14La théorie du « plafond de verre » repose, dans le domaine scientifique entre autres, sur l’impossibilité pour les femmes d’accéder aux plus hauts niveaux de la hiérarchie des chercheurs et sur leur « absence » – en tout cas leurs moindres représentativité et visibilité – dans les instances « de pouvoir » que sont les différents conseils et postes de responsabilité, comme ceux de directeur de département, de recteur d’université [González García, Pérez Sedeño, 2002]. Si elle se vérifie largement à travers la moindre représentation des femmes aux niveaux supérieurs du SNI et dans les organes de pouvoir (rectorats par exemple), elle doit cependant être relativisée.

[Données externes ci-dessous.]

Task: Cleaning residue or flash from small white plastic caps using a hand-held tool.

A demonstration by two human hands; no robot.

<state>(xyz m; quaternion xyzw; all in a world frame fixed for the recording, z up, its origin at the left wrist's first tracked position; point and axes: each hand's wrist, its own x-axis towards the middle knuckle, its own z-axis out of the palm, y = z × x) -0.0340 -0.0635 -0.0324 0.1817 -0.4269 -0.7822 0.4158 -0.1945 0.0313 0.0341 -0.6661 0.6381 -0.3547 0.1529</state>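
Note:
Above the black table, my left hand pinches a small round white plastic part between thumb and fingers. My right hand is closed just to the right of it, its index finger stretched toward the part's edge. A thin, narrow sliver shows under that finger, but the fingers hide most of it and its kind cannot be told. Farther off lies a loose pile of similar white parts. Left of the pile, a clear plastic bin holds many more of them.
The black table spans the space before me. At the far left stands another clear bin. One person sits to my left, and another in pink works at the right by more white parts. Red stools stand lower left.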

Les femmes, par exemple, prennent peu à peu place dans les instances d’évaluation du système national des chercheurs, parfois au-delà de leur représentation proportionnelle dans la discipline correspondante. C’est en particulier le cas en physique, mathématiques et sciences de la terre, où elles constituaient, en 2009 et 2010, 35,7 % des membres de la commission du SNI pour cette discipline mais 18,2 % seulement des membres de ce corps disciplinaire [calculs de l’auteur, à partir des bases SNI 2009 et CONACYT 2007-2010]. Cette exception suggère la reconnaissance dont peuvent, en certains cas, bénéficier les chercheures, mais aussi le capital symbolique et les réseaux qu’elles sont parvenues à accumuler et à construire pour obtenir cette reconnaissance. Plus encore, n’est-ce pas le signe que les femmes parviennent parfois à constituer des forces de pouvoir ou d’opposition qui contrecarrent l’hégémonie masculine en vigueur au niveau global ?

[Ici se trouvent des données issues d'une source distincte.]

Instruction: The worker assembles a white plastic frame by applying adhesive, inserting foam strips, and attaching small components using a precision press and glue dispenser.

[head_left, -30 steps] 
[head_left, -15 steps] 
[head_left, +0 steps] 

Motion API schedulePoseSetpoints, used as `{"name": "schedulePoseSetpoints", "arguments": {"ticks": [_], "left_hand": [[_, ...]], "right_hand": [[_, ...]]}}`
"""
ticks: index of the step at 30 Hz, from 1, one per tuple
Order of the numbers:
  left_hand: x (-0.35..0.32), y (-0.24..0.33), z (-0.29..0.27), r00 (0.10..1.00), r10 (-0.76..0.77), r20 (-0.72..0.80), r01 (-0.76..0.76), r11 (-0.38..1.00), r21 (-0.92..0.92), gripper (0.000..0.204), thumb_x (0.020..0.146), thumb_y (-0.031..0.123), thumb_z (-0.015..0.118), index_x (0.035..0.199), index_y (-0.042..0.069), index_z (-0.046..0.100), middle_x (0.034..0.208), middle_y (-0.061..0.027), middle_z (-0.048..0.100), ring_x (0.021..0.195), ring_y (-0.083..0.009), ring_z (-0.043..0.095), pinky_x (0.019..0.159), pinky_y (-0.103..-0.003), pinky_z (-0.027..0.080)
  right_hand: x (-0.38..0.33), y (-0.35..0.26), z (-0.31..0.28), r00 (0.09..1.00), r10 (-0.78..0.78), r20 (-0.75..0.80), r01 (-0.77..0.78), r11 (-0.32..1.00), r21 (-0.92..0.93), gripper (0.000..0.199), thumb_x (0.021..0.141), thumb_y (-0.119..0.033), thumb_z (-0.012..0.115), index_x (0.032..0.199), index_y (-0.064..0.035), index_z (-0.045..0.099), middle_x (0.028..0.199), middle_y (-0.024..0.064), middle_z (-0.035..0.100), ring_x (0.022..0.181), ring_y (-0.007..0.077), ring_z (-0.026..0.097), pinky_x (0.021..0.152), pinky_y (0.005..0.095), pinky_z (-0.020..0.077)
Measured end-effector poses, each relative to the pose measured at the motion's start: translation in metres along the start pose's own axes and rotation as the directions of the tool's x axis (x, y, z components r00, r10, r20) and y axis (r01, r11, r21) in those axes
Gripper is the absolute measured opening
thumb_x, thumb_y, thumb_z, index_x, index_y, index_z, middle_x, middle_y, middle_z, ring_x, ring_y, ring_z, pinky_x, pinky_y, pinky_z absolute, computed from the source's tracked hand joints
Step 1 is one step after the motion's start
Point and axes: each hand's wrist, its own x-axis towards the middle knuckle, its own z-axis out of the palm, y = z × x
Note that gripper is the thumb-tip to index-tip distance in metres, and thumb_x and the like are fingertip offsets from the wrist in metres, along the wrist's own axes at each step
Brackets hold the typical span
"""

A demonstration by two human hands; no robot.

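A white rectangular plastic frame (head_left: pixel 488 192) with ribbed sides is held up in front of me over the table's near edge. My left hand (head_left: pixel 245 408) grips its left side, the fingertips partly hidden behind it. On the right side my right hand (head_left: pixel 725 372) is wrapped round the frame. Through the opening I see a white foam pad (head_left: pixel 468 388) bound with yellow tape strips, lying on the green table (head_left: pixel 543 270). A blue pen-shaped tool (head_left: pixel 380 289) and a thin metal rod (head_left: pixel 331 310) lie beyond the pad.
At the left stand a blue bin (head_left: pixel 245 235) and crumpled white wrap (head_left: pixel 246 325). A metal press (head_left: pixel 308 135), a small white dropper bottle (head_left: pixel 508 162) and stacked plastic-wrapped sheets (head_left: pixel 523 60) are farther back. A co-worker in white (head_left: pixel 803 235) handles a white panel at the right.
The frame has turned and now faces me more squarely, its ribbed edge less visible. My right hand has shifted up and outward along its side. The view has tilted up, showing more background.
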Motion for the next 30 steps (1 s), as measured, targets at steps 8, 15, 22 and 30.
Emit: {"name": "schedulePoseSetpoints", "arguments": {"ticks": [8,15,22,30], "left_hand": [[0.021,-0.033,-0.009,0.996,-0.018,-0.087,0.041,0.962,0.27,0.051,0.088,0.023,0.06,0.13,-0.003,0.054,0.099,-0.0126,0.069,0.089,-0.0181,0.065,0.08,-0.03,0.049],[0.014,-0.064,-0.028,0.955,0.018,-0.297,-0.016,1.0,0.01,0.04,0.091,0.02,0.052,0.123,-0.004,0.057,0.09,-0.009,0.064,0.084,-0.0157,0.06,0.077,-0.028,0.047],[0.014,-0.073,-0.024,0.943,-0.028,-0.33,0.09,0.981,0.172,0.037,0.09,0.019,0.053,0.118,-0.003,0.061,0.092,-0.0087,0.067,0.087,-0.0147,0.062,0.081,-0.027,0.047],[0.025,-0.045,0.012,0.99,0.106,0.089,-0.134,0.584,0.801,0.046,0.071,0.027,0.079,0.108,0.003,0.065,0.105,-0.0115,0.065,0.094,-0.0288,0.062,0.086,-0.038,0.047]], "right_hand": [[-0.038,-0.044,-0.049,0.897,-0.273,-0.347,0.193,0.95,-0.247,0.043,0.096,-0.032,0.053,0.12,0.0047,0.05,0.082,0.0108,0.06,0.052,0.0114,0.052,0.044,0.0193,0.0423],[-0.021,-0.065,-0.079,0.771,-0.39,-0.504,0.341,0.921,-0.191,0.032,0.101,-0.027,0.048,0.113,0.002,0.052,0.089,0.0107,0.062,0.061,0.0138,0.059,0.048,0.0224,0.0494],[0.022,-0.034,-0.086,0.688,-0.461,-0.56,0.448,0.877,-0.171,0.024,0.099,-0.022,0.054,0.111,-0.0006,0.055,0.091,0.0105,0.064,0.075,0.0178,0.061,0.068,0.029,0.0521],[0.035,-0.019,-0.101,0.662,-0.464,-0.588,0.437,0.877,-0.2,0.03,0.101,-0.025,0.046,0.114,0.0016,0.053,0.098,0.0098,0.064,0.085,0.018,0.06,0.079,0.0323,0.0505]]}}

15Participation accrue des femmes dans la recherche et ses instances d’évaluation (comme en sciences sociales) et féminisation de certaines disciplines « traditionnellement masculines » : ces progrès, qui peuvent paraître spectaculaires dans la mesure où ils signalent, en termes de représentation féminine et masculine, une tendance à la parité dans le domaine de la recherche, ne permettent pas pour autant de conclure à une quelconque amélioration de l’égalité des chances d’accès au système de science et de progression dans la carrière scientifique. Contrairement à ce que la relative démocratisation de l’accès au système national des chercheurs peut laisser penser en effet, des auteurs comme Urquidi et Rodriguez considèrent que la « […] parité de genre est encore lointaine. » [2011]. « Le visage féminin de la science [disent-ils] est naissant. » [Ibid.] En un sens, il n’y a pas de réduction des inégalités « par le haut » : le passage de la première barrière du système national des chercheurs ne s’accompagne pas de la possibilité, pour les femmes, de gravir les échelons au même rythme, ni dans les moindres proportions, que les hommes. Le système porte-t-il lui-même ces inégalités – comme cela serait le cas à travers des conditions et des dispositifs favorables aux hommes – ou ne fait-il que reproduire et entériner un ensemble de conditions sociales qui seraient défavorables aux femmes ?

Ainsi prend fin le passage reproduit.